## Exercise
Only the lines from the beginning of the data through the line holding "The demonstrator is" belong in the answer, printed exactly and without pictures.

## Data records
■ ■ ■ ■ ■ ■ ■

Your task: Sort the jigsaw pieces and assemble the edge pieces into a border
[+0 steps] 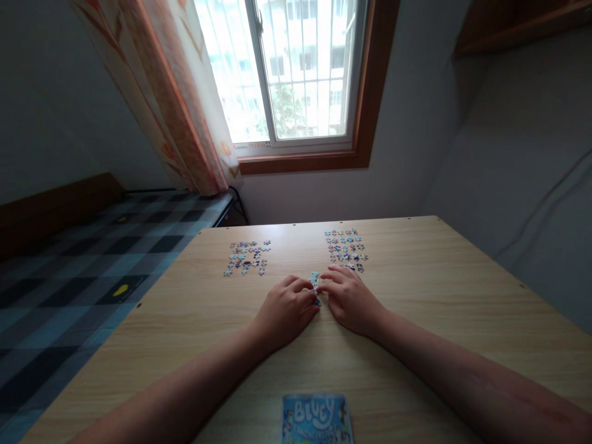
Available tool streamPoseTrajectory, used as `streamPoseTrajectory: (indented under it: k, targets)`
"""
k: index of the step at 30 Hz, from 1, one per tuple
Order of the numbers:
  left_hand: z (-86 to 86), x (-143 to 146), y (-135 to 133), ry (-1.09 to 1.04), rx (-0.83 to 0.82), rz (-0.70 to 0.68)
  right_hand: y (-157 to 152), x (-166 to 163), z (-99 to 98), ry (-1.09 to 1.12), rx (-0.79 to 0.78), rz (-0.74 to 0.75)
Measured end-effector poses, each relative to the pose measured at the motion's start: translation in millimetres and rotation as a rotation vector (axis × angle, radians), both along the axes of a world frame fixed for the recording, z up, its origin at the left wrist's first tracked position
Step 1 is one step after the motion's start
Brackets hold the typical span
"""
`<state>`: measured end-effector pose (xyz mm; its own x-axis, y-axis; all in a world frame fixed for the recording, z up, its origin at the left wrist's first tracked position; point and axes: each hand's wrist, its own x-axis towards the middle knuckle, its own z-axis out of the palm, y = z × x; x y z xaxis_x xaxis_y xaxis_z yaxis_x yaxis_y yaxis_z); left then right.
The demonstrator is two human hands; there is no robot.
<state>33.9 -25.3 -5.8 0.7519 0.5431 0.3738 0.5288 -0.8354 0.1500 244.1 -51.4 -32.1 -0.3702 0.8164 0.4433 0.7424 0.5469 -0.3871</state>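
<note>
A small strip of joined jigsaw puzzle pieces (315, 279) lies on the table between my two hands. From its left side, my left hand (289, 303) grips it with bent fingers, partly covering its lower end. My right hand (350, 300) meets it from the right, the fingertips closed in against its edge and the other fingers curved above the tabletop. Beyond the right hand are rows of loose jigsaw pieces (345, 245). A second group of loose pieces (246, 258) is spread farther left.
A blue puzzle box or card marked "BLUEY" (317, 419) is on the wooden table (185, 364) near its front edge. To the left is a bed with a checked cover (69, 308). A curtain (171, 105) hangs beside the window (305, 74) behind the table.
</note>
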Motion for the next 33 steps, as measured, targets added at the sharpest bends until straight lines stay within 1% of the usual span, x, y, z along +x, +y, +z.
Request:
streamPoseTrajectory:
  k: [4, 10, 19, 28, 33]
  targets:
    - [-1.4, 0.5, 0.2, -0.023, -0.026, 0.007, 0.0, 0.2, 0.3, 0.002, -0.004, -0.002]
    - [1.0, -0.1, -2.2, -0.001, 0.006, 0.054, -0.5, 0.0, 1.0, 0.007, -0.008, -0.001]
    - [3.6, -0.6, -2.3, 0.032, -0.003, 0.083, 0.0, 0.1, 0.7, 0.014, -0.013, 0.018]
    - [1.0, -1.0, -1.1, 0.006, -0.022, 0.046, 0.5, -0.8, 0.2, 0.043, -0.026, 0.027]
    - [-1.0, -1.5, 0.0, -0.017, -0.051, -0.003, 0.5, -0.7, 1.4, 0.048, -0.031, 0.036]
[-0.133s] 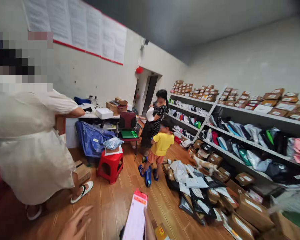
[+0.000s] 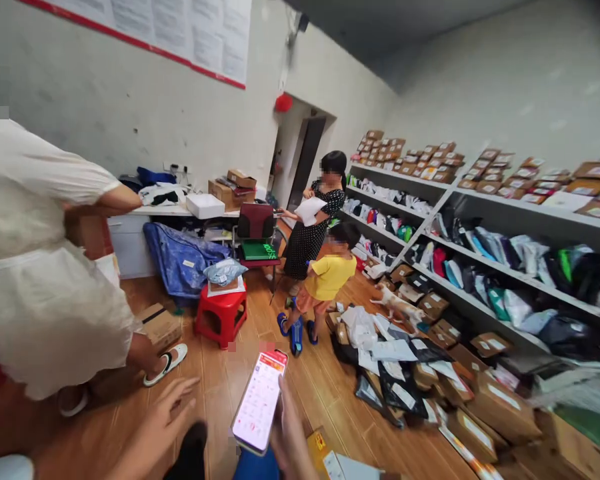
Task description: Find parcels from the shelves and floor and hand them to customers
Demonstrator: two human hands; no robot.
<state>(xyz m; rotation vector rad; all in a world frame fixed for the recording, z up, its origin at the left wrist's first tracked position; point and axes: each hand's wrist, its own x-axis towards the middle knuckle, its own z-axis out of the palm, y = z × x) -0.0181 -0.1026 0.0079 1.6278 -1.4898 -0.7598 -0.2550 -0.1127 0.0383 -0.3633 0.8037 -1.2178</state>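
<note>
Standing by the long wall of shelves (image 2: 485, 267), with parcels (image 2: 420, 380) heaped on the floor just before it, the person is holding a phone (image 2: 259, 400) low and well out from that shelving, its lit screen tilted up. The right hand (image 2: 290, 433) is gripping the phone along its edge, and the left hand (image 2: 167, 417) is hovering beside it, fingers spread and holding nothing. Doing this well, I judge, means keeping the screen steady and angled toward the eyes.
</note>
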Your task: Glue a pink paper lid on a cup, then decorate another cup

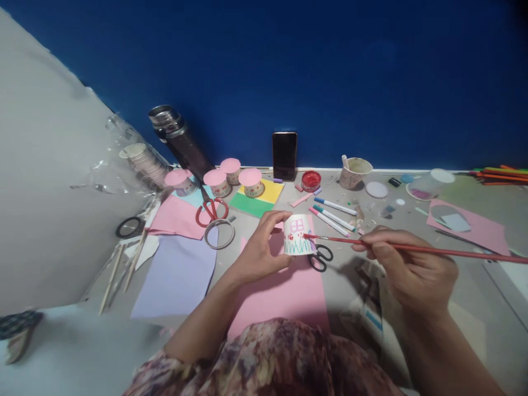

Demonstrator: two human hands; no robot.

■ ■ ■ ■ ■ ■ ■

## Output of the task
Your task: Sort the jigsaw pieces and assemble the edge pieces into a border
[+0 steps] 
Available tool streamPoseTrajectory, used as `streamPoseTrajectory: (indented under it: k, targets)`
"""
k: index of the step at 30 Hz, from 1, one per tuple
Order of the numbers:
  left_hand: z (-86 to 86), x (-143 to 146), y (-135 to 133), ry (-1.09 to 1.04), rx (-0.83 to 0.82), rz (-0.70 to 0.68)
  right_hand: y (-157 to 152), x (-166 to 163), z (-99 to 98), ry (-1.09 to 1.12), rx (-0.79 to 0.78), rz (-0.74 to 0.75)
Measured end-effector poses, each relative to the pose measured at the motion's start: translation in millimetres and rotation as a rotation vector (axis × angle, radians), both along the axes of a world frame fixed for the recording, z up, its origin at the left wrist's first tracked position
Step 1 is one step after the motion's start
Brackets hold the typical span
"""
`<state>`: measured end-effector pose (xyz mm; its own x-axis, y-axis; all in a world frame fixed for the recording, z up, its origin at the left wrist's first tracked position; point and axes: each hand's wrist, its own x-axis towards the middle knuckle, its own z-axis out of the palm, y = z × x; x y z xaxis_x xaxis_y xaxis_z yaxis_x yaxis_y yaxis_z); left then right.
The demonstrator is two human hands; there is no robot.

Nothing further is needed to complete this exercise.